How much do I pay back to the LOC of credit from the proceeds of the stock sale so as to maintain the tax deductibility of the interest on the LOC ? (My thinking is $6000 (i.e. (600/800)*$8000), the fraction of the original withdrawal from the LOC).

Assume my marginal tax rate is 40%, am I correct that I would owe $1200 ($6000*50%*40%) in taxes on the share sale? If so, do I need to make a payment to the CRA now or at the time of my taxes next April?

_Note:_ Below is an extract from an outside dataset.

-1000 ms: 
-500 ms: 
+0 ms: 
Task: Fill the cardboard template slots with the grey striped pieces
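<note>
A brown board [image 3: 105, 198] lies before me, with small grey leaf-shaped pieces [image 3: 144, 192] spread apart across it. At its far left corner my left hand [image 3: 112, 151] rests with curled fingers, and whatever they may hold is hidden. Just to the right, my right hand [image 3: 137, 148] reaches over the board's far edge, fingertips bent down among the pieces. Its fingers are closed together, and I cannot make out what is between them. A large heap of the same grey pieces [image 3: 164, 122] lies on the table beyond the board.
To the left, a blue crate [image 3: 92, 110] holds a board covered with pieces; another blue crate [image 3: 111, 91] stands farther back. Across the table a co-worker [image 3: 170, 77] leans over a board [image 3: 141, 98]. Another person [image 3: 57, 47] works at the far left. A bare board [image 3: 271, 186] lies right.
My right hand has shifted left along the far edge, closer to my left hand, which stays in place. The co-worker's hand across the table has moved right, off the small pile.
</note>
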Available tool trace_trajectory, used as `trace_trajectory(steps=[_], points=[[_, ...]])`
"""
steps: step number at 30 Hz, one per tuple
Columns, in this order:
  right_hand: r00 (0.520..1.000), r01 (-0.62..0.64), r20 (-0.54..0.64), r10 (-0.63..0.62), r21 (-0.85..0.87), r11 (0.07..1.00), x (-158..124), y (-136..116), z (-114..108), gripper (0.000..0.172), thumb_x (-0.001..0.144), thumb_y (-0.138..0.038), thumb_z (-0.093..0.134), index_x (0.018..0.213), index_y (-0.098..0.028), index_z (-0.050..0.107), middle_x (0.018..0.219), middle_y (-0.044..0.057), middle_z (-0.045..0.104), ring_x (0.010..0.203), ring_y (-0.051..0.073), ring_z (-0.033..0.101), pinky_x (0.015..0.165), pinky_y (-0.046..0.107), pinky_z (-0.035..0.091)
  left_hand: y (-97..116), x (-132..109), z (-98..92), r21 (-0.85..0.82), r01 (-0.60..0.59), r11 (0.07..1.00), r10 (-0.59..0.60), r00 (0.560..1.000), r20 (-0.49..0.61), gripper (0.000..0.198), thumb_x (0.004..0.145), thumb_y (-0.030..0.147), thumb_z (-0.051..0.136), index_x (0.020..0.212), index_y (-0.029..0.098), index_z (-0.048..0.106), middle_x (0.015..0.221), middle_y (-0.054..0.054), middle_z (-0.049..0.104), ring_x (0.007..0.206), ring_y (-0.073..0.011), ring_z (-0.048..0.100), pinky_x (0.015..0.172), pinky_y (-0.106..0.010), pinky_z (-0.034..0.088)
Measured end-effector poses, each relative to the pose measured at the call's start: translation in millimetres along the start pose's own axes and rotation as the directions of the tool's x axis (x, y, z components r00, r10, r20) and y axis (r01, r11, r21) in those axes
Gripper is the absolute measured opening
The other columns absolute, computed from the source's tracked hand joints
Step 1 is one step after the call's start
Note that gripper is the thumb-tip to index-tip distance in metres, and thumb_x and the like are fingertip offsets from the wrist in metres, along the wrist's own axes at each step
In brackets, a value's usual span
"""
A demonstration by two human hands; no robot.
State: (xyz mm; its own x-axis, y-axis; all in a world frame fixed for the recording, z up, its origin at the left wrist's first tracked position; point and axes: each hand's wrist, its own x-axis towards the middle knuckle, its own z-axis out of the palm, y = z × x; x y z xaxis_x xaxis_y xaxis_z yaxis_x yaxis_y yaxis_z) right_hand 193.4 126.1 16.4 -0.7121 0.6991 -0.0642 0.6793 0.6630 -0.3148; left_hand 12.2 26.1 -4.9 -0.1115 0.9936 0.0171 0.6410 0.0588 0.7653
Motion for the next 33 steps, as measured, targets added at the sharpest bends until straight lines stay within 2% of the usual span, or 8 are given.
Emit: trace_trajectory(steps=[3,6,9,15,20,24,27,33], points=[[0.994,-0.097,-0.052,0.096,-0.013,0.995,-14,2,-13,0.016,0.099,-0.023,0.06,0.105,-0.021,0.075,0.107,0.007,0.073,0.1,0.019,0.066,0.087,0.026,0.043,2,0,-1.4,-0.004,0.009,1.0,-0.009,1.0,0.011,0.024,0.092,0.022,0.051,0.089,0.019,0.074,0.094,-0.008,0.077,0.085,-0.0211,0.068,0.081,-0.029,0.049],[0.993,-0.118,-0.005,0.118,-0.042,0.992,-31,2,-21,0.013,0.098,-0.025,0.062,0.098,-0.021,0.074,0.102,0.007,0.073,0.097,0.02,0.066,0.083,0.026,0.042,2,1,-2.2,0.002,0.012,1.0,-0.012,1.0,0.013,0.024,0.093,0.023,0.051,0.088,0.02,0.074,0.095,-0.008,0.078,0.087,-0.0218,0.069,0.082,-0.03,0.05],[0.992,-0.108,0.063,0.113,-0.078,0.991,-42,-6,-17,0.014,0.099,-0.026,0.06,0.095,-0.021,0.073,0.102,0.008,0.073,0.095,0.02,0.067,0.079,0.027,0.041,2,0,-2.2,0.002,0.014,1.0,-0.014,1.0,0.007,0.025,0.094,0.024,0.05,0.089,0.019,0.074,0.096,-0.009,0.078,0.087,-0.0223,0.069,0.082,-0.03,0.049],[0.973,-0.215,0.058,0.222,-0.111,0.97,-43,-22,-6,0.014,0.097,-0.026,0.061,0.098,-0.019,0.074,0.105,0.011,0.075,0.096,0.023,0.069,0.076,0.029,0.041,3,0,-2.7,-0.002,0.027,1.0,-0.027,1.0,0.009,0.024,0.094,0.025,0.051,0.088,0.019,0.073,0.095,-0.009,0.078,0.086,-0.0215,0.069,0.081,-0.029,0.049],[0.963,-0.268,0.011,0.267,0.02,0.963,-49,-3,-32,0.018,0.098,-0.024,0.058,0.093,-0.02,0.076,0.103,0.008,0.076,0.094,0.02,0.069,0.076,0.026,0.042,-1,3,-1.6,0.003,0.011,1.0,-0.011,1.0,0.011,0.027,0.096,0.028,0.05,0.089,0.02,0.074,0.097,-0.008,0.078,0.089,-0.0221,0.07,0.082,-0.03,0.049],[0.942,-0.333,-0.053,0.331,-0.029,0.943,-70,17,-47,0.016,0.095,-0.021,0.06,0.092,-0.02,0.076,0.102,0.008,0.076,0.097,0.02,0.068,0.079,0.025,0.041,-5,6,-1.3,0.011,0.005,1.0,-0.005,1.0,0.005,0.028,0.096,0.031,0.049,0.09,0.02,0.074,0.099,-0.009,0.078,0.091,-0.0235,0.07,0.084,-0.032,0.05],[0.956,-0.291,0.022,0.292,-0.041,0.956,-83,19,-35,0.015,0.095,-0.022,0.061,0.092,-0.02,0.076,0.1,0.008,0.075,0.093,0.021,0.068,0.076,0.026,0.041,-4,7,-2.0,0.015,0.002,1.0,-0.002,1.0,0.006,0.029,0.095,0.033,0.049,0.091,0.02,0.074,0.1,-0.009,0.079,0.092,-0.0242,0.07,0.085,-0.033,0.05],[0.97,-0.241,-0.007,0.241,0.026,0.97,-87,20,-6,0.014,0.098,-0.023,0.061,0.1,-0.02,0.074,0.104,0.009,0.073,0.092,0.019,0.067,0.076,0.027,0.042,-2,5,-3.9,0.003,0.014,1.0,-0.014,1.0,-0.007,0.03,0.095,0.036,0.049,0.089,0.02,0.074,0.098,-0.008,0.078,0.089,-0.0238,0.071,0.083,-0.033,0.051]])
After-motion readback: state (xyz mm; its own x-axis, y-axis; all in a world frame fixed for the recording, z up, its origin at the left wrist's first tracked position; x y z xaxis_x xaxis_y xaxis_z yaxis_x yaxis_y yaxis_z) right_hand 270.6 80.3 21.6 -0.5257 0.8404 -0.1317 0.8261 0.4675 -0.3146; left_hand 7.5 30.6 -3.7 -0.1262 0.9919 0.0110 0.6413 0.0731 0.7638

Thanks in advance for any response.


----------



## FrugalTrader (Oct 13, 2008)

@lowent, your capital gains tax calculation is correct. When you file for 2012, you will report your capital gains, and you may or may not owe depending on your other deductions. As for your LOC, providing that you do not withdraw the cap gains from your portfolio, you should be ok with not paying down the LOC.


----------



## lowent (Oct 1, 2009)

Thanks for your response FT.



FrugalTrader said:


> As for your LOC, providing that you do not withdraw the cap gains from your portfolio, you should be ok with not paying down the LOC.


In this instance, I am withdrawing the capital gains, hence my concern about paying down the proper amount to retain the deductibility of the interest.


----------



## doctrine (Sep 30, 2011)

If you sell $12k of a $18k investment, then my take is that you have sold 2/3rds of your original investment. Therefore, if you withdraw the money from your account, your LOC deductibility has been reduced by 2/3rds, to $2666.67. You could not deduct interest on the remainder.

Taxes would be due when you file next year.

I believe the only way to restore deductibility is to pay off the entire loan and then re-borrow for a new investment.


----------



## lowent (Oct 1, 2009)

doctrine said:


> I believe the only way to restore deductibility is to pay off the entire loan and then re-borrow for a new investment.


@doctrin. Thanks for the response.

Ugh, I sincerely hope that is not the case. To give another hypothetical, say one borrowed $100K and invested $10K at different times in 10 different stocks and one wished to cash out capital gains for one particular stock that had risen, then, according to your suggestion, one would need to liquidate the entire portfolio of stocks and pay down the loan. How can that be?


----------



## doctrine (Sep 30, 2011)

The only way I know that you maintain full eligibility is to either pay down the loan with any proceeds that are removed from the account, or keep the money in an investment which qualifies. For example, if you sold only $4k of shares, then withdrew it, and paid down your loan, the remaining $4k on your loan would remain fully eligible, and you would still have $12k of stock.


----------



## Cal (Jun 17, 2009)

Don't pay any taxes until you file net year. Don't give the gov't any $ any sooner than you have to. Use it to make some more. :encouragement:


----------



## cardhu (May 26, 2009)

lowent said:


> How much do I pay back to the LOC of credit from the proceeds of the stock sale so as to maintain the tax deductibility of the interest on the LOC ? (My thinking is $6000 (i.e. (600/800)*$8000), the fraction of the original withdrawal from the LOC).


Your thinking is correct ... there would be no need to pay off the entire loan and reborrow ... 75% of the shares corresponds exactly to 75% of the original leverage debt. Therefore, if you sold 600 shares for proceeds of $12000, and if you paid back $6000 toward the LOC, then the deductibility on the remaining balance would be unaffected. The fact that this LOC was also used to fund other investments is of no consequence. Those are separate and independent borrowings.


----------



## lowent (Oct 1, 2009)

cardhu said:


> Your thinking is correct ... there would be no need to pay off the entire loan and reborrow ... 75% of the shares corresponds exactly to 75% of the original leverage debt. Therefore, if you sold 600 shares for proceeds of $12000, and if you paid back $6000 toward the LOC, then the deductibility on the remaining balance would be unaffected. The fact that this LOC was also used to fund other investments is of no consequence. Those are separate and independent borrowings.


Thanks @cardhu. This makes sense.


----------